# ASSIGNMENT
Output the number of lines in the entries below with the string "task" in them, and nothing further.

[Items from a dataset]
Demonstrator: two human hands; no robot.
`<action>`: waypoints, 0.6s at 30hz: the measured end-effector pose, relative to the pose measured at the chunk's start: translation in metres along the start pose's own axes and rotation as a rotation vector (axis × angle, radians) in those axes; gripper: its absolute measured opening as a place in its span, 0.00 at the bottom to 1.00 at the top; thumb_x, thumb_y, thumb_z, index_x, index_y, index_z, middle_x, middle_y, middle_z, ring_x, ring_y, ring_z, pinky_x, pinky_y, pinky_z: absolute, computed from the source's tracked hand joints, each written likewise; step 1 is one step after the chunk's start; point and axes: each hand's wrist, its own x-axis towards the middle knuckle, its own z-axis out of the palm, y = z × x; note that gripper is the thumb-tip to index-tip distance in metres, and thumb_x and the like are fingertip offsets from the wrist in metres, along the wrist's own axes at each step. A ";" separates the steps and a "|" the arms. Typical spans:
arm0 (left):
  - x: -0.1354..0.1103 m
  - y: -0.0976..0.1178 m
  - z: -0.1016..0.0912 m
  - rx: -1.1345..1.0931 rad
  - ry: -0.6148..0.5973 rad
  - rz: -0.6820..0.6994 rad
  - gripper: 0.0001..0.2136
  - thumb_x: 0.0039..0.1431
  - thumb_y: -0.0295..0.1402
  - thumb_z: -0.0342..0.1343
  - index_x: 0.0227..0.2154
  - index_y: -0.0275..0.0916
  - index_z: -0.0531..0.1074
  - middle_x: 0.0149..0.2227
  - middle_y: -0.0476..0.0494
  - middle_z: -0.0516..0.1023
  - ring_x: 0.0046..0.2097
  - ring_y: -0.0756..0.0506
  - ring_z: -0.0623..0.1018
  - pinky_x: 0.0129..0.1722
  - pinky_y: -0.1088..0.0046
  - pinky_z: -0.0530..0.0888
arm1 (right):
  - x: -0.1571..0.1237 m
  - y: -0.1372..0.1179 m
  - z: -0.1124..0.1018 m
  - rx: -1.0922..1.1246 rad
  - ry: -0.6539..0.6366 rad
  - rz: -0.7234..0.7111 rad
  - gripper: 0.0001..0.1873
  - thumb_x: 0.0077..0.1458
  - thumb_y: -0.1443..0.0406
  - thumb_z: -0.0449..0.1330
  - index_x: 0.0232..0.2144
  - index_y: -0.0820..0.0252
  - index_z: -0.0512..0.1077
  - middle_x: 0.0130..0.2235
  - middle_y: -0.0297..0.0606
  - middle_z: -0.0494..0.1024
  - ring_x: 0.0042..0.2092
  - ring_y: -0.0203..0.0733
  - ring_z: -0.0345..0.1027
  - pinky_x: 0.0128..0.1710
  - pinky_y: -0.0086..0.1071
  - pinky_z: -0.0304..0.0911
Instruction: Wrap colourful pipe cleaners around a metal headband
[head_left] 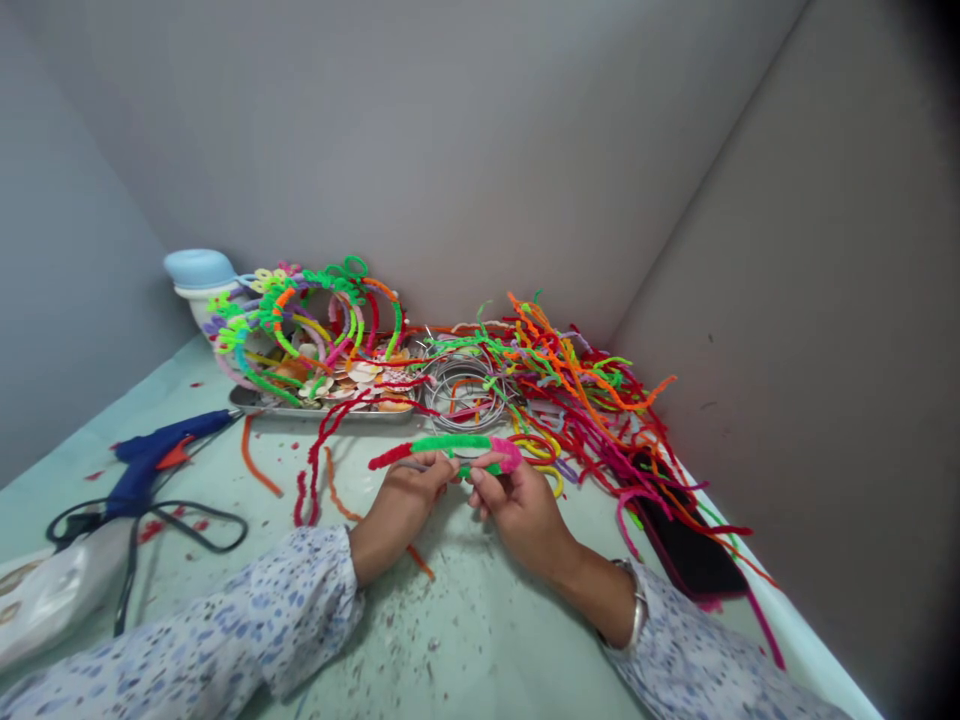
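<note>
Over the middle of the table I hold a bent band wrapped in fuzzy pipe cleaner (450, 442), red at its left end, green along the top and pink at the right bend. My left hand (409, 500) is closed, thumb and fingers pinching its lower side. Close beside it, my right hand (517, 505) is also closed, gripping the pink bend and a short green stretch. Fingers partly hide the lower side, where bare grey wire seems to show. An orange pipe cleaner (337, 490) lies behind and under my left wrist.
At the back stands a metal tray (337, 412) with shells and several wrapped hoops (322, 310), beside a blue-lidded bottle (201, 270). Coiled wire (469, 395) and a pipe cleaner heap (585, 380) lie rightward, near a phone (697, 545). A corded blue glue gun (150, 460) lies left.
</note>
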 end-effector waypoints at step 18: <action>0.003 -0.004 0.000 -0.080 -0.074 0.022 0.15 0.53 0.40 0.53 0.17 0.39 0.59 0.17 0.55 0.56 0.20 0.53 0.54 0.22 0.72 0.50 | 0.000 -0.005 0.000 0.051 -0.008 0.024 0.10 0.58 0.58 0.56 0.39 0.58 0.66 0.24 0.29 0.72 0.24 0.34 0.67 0.25 0.27 0.64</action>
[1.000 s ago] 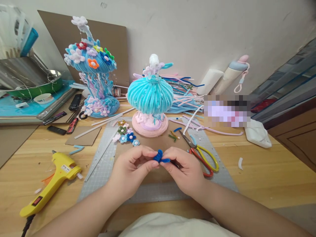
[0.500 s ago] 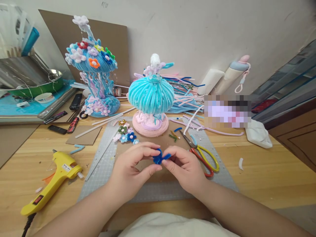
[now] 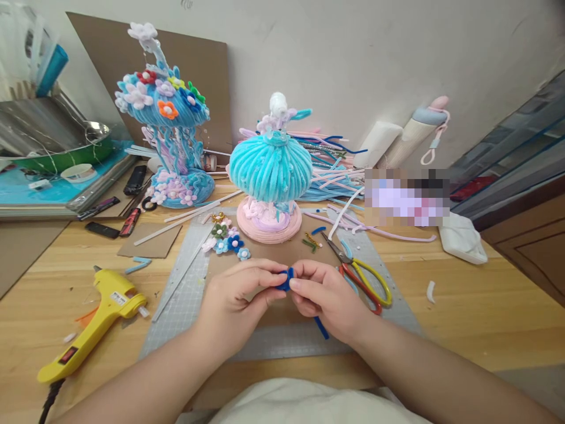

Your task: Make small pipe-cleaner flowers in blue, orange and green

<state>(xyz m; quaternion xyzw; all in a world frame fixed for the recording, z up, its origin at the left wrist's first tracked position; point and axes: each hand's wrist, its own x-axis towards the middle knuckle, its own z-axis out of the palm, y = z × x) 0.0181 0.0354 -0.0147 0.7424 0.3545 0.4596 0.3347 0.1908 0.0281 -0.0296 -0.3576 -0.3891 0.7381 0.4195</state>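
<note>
One deep-blue fuzzy strip (image 3: 285,282), curled into a small loop, above the cutting mat (image 3: 176,309), pinched between the fingertips of left hand (image 3: 241,297) and right hand (image 3: 329,297); a straight blue end shows below the latter. Beyond: small fuzzy flowers (image 3: 222,245); turquoise domed figure (image 3: 271,168), pink base. Right: scissors (image 3: 344,258), partly behind the right hand. Left: yellow glue gun (image 3: 115,299), on bench (image 3: 468,300).

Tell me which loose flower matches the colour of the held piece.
The dark blue flower, just right of the green flower. It alone shares the deep blue of the held fuzzy piece; the other loose flowers are green or paler.
</note>
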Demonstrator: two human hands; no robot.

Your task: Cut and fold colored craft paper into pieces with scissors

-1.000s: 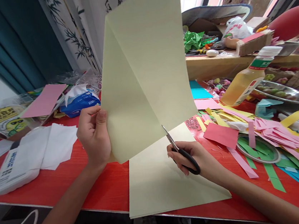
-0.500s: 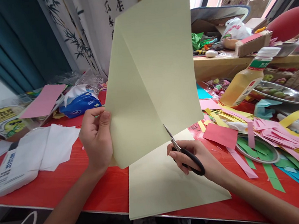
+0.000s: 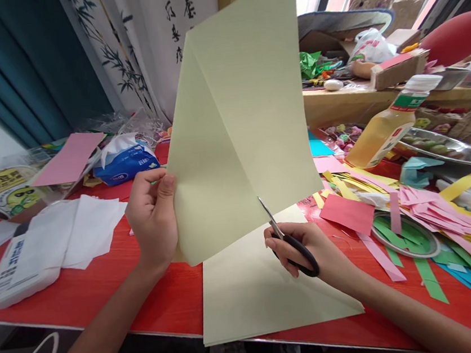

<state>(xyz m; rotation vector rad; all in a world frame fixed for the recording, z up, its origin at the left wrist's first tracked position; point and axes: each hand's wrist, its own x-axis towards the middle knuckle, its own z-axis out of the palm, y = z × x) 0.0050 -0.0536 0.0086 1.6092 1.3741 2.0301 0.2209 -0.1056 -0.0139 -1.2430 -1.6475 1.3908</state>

# RESPONSE AREA
2